Teaching: 45 min
Exercises: 30 min
  • What is a scheduler and why are they used?

  • How do we submit a job?

  • Submit a job and have it complete successfully.

  • Understand how to make resource requests.

  • Submit an interactive job.

An HPC system is a SHARED resource it might have thousands of nodes but it could also have thousands of users. How do we decide who gets what and when? How do we ensure that a task is run with the resources it needs? This job is handled by a special piece of software called the scheduler. On an HPC system, the scheduler manages which jobs run where and when.

Job scheduling roleplay

Your instructor will divide you into groups taking on different roles in the cluster (users, compute nodes and the scheduler). Follow their instructions as they lead you through this exercise. You will be emulating how a job scheduling system works on the cluster.

Notes for the instructor here

The scheduler used in this lesson is PBS Pro. Although PBS Pro is not used everywhere, running jobs is quite similar regardless of what software is being used. The exact syntax might change, but the concepts remain the same.

Running a batch job

The most basic use of the scheduler is to run a command non-interactively. Any command (or series of commands) that you want to run on the cluster is called a job, and the process of using a scheduler to run the job is called batch job submission.

In this case, the job we want to run is just a shell script. Let’s create a demo shell script to run as a test.

Creating our test job

Using your favorite text editor, create the following script and run it. Does it run on the compute nodes or the login node?


echo 'This script is running on:'
sleep 120

If you completed the previous challenge successfully, you probably realize that there is a distinction between running the job through the scheduler and just “running it”. To submit this job to the scheduler, we use the qsub command (assuming our script is called example-job.sh):

[remote]$ qsub -q <ResID> -A y15 example-job.sh

(We have to specify a budget to charge our jobs time to; this is what the -A y15 option is for. Your Instructor will tell you if you need to use a different budget code.)

And that’s all we need to do to submit a job. Our work is done – now the scheduler takes over and tries to run the job for us. While the job is waiting to run, it goes into a list of jobs called the queue.

To check on our job’s status, we check the queue using the command qstat.

[remote]$ qstat -u yourUsername

                                                            Req'd  Req'd   Elap
Job ID          Username Queue    Jobname    SessID NDS TSK Memory Time  S Time
--------------- -------- -------- ---------- ------ --- --- ------ ----- - -----
319011.indy2-lo user     workq    example-jo  21884   1   1    --  96:00 R 00:00

We can see all the details of our job, most importantly that it is in the “R” (Running) state. Sometimes our jobs might need to wait in a queue, “Q” (Queued) state or have an error. The best way to check our job’s status is with qstat. Of course, running qstat repeatedly to check on things can be a little tiresome. To see a real-time view of our jobs, we can use the watch command. watch reruns a given command at 2-second intervals. Let’s try using it to monitor another job.
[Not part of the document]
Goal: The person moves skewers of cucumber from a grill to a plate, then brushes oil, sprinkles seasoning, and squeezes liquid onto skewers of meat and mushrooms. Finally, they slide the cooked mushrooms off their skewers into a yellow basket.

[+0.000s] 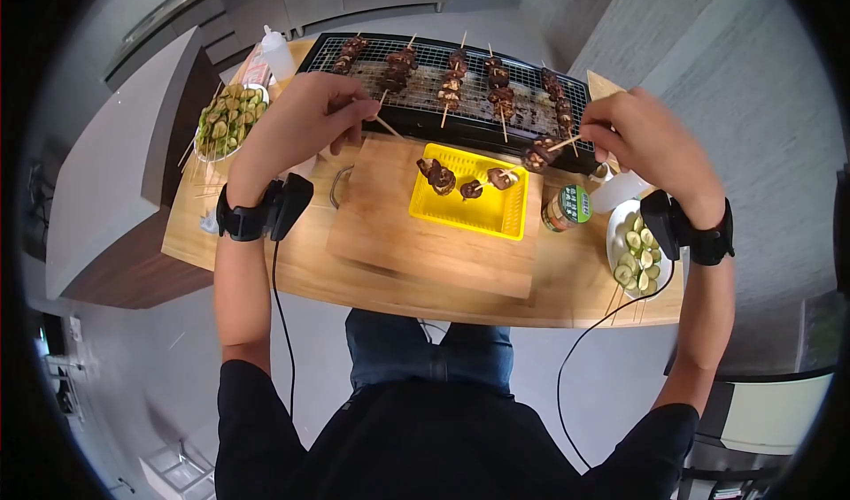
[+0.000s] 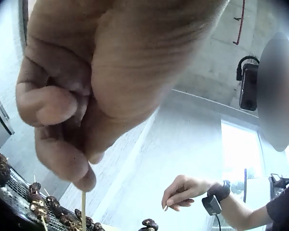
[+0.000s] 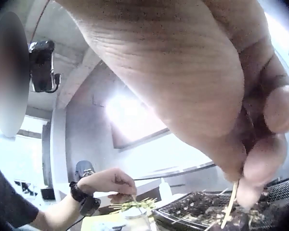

[remote]$ qsub -q <ResID> -A y15 example-job.sh
[remote]$ watch qstat -u yourUsername

You should see an auto-updating display of your job’s status. When it finishes, it will disappear from the queue. Press Ctrl-C when you want to stop the watch command.

Output from a job

You may be wondering where the output from your job goes. When you type the hostname command at the terminal the output comes straight back to you, but a job cannot do this as you may not even be logged in when the job runs.

By default, each PBS job creates two files based on the job script name; one with .o and the job ID appended and one with .e and the job ID appended. For the job we submitted above, with the script called example-job.sh and the job ID 319011, PBS will create the files:

These files contain the output that would have been printed to the terminal if you used the commands in the job script interactively rather than in a batch job. The .o file contains output to standard out (or stdout); this output is usually the output you expect when the command ran as expected (e.g. the name of the host from hostname). The .e file contains output to standard error (or stderr); this includes any error messages that would have been printed (e.g. if the hostname command could not be found, this error would be in this file).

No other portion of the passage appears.